Robust Product Portfolio: QuidelOrtho continues to expand its diagnostic portfolio for both healthcare professionals and consumers, with key offerings like Sofia analyzers, QuickVue, and the innovative Savanna instrument, positioned to drive revenue and margin growth after a strong U.S. launch. With FDA approvals secured for the Savanna system and HSV panel, clinical trials for the respiratory and STI panels are slated for 2025. Further strengthening its Labs segment, the company added the ARK Fentanyl II Assay to its U.S. Vitros platforms in April 2024, addressing the rising demand for opioid testing and reinforcing its commitment to tackling evolving public health needs.

Potential in Diagnostic Business: QuidelOrtho’s focus on the diagnostics business has been a wise move, given the strong growth potential in this market. A Mordor Intelligence report states that the clinical diagnostics market is valued at approximately $84.2 billion in 2024 and is anticipated to reach $109.2 billion by 2029, at a CAGR of 5.5%. QuidelOrtho has used its expertise and know-how to develop differentiated diagnostic testing technologies and products that generate specialized results.

In each case, the company attempts to improve its performance in terms of ease of use, reduced cost, increased test accuracy and reduced time to result, thus attracting a growing range of customers and use cases.

Solid Q3 Results: QuidelOrtho ended the third quarter of 2025 with better-than-expected results, where both earnings and revenues beat their respective Zacks Consensus Estimate. The company registered robust revenues from its Labs and Immunohematology business units and EMEA, China and Other regions, which were encouraging. The expansion of margins bodes well.

Factors That May Offset the Gains for QDEL

Third-Party Reimbursement Policies: QuidelOrtho's Point-of-Care products are primarily used by physicians and other healthcare providers. In the United States, these providers, including hospitals and physicians, typically depend on third-party payers, such as private health insurance, Medicare and Medicaid, to reimburse all or part of the cost of diagnostic procedures. The success of QuidelOrtho's products could be impacted if healthcare providers do not receive sufficient reimbursement from third-party payers for the costs associated with its products.

Overdependence on Respiratory Segment:  QuidelOrtho’s heavy dependence on its respiratory testing business continues to be a key drag, as third-quarter results once again exposed the inherent volatility of the segment. COVID-related revenue fell sharply by 63%, while flu testing declined 8%, reflecting the ongoing fade of pandemic-era demand and the sensitivity of flu volumes to seasonal dynamics.

This pressure weighed on regional results, with North America revenue down 12% on an unadjusted basis. Given that respiratory testing has historically been a higher-margin business, the uneven performance had a disproportionate financial impact; despite disciplined cost controls lifting adjusted EBITDA margins to 25%, management repeatedly cited respiratory softness as a persistent headwind, highlighting its outsized influence on both revenue stability and margins.

Estimate Trend

QuidelOrtho is witnessing a stable estimate revision trend for 2025. In the past 60 days, the Zacks Consensus Estimate for its earnings has remained stable at $2.12 per share.

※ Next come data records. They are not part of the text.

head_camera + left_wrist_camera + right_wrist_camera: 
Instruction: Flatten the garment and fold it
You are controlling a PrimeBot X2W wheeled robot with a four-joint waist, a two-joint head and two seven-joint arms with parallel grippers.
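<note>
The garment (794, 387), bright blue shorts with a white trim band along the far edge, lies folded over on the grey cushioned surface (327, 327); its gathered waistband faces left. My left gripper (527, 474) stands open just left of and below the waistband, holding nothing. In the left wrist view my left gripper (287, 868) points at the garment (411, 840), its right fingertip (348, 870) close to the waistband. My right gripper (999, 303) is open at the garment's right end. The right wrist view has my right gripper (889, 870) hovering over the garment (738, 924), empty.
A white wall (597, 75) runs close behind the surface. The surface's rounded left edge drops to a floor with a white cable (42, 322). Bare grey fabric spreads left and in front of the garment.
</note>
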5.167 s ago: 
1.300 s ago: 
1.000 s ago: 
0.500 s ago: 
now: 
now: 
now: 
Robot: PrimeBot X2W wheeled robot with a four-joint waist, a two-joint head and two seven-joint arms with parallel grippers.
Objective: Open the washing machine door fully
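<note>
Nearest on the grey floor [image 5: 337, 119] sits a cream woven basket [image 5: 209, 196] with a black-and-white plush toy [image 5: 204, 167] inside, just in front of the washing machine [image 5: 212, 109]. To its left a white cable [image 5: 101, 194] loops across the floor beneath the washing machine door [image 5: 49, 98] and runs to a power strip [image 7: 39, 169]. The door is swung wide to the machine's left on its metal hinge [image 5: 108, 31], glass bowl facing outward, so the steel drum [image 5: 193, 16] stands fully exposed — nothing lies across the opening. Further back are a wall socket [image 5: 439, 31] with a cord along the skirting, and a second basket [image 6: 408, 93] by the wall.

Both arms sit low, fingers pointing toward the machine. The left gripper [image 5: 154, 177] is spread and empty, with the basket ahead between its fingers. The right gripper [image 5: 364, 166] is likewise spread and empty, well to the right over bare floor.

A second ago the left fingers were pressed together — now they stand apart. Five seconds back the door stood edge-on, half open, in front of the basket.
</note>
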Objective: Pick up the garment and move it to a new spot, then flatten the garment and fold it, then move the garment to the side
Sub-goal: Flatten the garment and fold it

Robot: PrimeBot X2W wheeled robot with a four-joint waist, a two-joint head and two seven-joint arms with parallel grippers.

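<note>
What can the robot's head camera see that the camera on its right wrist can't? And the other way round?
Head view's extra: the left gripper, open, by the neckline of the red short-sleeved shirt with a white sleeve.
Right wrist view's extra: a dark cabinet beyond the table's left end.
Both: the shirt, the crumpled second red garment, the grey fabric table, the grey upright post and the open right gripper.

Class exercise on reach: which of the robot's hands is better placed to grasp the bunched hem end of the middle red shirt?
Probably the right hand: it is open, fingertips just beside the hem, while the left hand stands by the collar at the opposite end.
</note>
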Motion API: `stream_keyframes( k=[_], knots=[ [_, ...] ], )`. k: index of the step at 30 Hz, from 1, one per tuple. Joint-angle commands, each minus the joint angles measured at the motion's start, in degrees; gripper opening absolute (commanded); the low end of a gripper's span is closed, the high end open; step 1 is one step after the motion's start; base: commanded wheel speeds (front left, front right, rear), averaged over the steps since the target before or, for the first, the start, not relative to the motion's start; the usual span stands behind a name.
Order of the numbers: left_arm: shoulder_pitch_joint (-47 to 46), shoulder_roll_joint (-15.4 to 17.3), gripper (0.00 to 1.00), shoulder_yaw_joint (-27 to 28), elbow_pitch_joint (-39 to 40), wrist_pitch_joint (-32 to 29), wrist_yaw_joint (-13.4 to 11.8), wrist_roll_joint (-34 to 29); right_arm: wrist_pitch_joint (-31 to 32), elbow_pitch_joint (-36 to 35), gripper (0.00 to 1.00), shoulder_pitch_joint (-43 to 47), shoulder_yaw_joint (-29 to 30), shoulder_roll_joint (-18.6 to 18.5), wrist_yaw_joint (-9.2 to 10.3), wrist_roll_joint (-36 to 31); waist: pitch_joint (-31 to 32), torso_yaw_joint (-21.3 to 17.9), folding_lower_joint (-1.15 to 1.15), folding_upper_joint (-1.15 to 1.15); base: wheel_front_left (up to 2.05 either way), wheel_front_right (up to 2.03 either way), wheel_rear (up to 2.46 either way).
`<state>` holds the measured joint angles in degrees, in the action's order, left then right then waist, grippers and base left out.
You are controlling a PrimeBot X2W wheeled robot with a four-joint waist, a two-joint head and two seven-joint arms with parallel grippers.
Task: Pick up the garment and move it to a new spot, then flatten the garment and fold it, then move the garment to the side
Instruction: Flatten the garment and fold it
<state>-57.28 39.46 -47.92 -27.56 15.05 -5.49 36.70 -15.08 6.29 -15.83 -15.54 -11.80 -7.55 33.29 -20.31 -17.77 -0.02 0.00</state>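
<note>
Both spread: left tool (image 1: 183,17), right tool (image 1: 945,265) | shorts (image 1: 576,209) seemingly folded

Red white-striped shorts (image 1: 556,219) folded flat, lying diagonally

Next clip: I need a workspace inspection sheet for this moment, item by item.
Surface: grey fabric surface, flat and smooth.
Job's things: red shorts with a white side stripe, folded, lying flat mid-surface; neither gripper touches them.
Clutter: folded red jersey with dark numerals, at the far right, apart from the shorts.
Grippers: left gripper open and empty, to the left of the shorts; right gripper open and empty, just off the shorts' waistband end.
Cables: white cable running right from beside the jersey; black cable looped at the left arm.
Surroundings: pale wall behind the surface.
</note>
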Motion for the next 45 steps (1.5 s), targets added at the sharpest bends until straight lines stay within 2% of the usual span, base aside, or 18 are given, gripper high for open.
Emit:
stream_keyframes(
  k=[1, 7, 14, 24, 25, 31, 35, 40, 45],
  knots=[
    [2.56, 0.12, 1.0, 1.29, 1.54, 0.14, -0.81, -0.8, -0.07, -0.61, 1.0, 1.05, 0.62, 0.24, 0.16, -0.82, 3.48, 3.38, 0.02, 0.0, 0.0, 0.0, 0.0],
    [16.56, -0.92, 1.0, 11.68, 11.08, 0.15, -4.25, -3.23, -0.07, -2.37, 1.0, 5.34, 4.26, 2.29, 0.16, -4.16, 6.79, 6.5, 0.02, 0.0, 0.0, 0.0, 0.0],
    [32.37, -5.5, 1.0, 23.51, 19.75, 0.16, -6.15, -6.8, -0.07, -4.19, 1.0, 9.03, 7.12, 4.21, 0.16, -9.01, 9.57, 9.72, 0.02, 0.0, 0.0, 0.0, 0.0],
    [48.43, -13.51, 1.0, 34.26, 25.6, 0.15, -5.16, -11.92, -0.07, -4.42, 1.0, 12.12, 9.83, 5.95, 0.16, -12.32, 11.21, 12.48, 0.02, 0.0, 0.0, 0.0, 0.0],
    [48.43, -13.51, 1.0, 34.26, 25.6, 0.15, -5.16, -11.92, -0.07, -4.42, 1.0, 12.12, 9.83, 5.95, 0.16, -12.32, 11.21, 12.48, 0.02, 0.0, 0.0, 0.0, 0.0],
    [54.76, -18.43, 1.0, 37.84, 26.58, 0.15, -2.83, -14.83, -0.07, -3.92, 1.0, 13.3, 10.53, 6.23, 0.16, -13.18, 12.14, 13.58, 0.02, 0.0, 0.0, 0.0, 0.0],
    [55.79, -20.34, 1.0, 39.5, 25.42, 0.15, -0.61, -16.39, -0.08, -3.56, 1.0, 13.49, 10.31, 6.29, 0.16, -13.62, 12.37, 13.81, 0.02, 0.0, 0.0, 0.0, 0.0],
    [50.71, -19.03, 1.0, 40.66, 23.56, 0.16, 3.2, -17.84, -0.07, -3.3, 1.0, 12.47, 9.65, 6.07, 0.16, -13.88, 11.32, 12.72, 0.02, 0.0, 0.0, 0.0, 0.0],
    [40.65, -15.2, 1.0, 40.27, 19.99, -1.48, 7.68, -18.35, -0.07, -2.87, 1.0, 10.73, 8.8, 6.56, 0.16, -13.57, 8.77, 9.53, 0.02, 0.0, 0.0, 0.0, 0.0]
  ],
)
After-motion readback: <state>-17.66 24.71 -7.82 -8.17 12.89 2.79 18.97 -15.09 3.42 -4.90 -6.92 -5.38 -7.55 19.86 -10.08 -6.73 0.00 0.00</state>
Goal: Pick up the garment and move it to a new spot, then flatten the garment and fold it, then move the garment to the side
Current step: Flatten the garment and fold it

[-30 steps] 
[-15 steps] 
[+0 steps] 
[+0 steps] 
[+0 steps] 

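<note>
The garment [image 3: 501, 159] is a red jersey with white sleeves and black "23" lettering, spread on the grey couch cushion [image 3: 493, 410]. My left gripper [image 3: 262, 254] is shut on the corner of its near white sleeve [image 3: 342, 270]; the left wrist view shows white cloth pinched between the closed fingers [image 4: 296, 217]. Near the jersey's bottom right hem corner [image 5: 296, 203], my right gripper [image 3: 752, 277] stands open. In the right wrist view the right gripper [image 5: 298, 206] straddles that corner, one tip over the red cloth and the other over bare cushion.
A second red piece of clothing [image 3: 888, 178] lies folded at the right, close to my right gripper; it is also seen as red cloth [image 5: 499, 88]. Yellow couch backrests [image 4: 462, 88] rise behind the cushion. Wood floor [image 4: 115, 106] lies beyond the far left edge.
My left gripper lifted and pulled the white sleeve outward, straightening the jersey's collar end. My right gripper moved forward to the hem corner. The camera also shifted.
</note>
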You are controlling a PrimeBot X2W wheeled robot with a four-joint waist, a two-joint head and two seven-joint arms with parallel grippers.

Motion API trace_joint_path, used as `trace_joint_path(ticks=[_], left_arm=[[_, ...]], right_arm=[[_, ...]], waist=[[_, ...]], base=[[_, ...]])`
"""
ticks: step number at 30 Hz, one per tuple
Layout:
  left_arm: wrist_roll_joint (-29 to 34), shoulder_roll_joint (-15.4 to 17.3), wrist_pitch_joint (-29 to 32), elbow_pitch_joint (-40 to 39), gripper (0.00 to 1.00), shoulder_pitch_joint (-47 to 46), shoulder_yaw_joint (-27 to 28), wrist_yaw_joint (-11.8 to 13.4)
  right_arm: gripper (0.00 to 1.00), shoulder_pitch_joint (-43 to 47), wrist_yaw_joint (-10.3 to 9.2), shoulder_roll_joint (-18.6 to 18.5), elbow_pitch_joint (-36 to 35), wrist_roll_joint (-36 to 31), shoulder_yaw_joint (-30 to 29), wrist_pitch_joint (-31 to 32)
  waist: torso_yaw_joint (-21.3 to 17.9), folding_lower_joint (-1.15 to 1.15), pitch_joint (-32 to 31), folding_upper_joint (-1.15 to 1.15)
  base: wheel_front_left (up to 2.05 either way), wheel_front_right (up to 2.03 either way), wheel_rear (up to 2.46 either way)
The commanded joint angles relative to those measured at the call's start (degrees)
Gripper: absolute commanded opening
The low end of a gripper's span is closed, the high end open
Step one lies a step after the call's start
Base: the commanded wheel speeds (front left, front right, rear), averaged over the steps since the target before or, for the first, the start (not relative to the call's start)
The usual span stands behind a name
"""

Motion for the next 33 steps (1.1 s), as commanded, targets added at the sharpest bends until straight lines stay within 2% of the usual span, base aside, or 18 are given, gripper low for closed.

The Zacks Consensus Estimate for the company’s fourth-quarter 2025 revenues is pegged at $705.7 million, indicating a 0.3% decline from the year-ago quarter’s reported number.

Key Picks

Some better-ranked stocks in the broader medical space are IDEXX Laboratories IDXX, Boston Scientific BSX and STERIS STE. Each stock presently carries a Zacks Rank #2 (Buy). You can see the complete list of today’s Zacks #1 Rank (Strong Buy) stocks here.

Estimates for IDEXX’s 2025 earnings per share (EPS) have remained constant at $12.93 in the past 30 days. Shares of the company have risen 12.6% in the past year compared with the industry’s 11.1% growth. IDXX’s earnings surpassed estimates in each of the trailing four quarters, the average surprise being 7.1%. In the last reported quarter, it delivered an earnings surprise of 8.3%.  

Boston Scientific shares have gained 2.9% in the past year. Estimates for the company’s 2025 EPS have remained constant at $3.04 in the past 30 days. BSX’s earnings beat estimates in each of the trailing four quarters, delivering an average surprise of 7.4%. In the last reported quarter, it posted an earnings surprise of 5.6%.

STERIS shares have risen 9.1% in the past year. Estimates for the company’s 2025 EPS have increased by 2 cents to $10.23 in the past 30 days. STE’s earnings topped estimates in three of the trailing four quarters and matched on one occasion, delivering an average surprise of 2.6%. In the last reported quarter, it posted an earnings surprise of 2.6%.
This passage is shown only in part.